• [Work request] Retype all data exactly as given. Pictures should not be retyped.
= Beginning of Section =
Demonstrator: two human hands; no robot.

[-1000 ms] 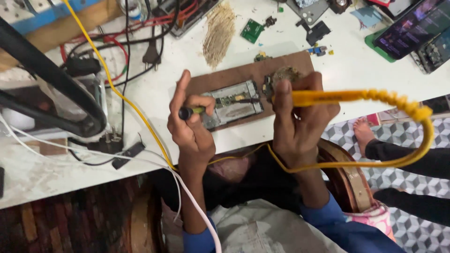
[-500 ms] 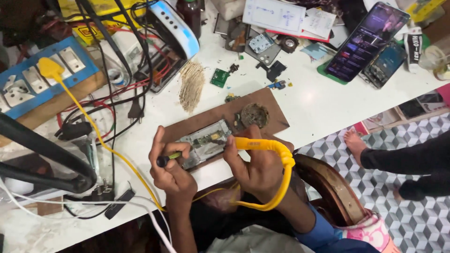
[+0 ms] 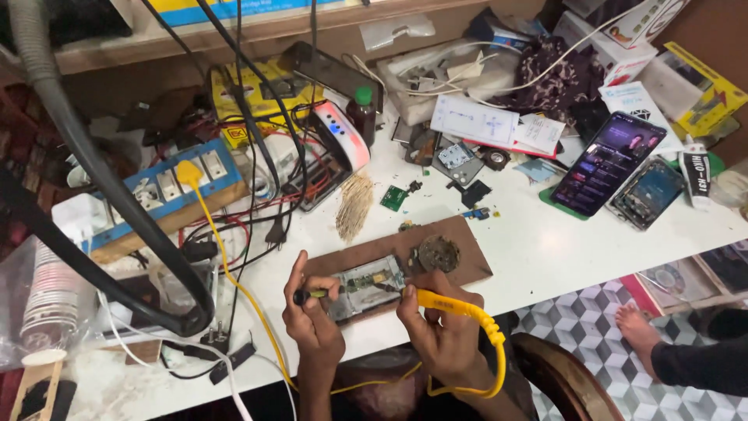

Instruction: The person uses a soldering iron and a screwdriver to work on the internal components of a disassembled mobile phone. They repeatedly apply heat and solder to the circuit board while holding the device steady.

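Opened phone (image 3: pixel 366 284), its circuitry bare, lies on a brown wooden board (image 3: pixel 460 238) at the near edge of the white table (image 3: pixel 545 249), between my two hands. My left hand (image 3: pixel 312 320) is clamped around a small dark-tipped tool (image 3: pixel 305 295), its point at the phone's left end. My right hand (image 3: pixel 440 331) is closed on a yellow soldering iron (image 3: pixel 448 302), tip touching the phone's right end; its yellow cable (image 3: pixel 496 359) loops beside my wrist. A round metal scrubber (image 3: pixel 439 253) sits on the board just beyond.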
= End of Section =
• [Result below]
Demonstrator: two human hands; no robot.

[-1000 ms] 
[-500 ms] 
[+0 ms] 

Instruction: The person uses a soldering iron and a screwdriver to work on the internal components of a disassembled mobile phone. They repeatedly apply heat and solder to the circuit board while holding the device steady.

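Opened phone (image 3: pixel 366 284), its circuitry bare, lies on a brown wooden board (image 3: pixel 460 238) at the near edge of the white table (image 3: pixel 545 249), between my two hands. My left hand (image 3: pixel 312 320) is clamped around a small dark-tipped tool (image 3: pixel 305 295), its point at the phone's left end. My right hand (image 3: pixel 440 331) is closed on a yellow soldering iron (image 3: pixel 448 302), tip touching the phone's right end; its yellow cable (image 3: pixel 496 359) loops beside my wrist. A round metal scrubber (image 3: pixel 439 253) sits on the board just beyond.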

No additional output will be generated.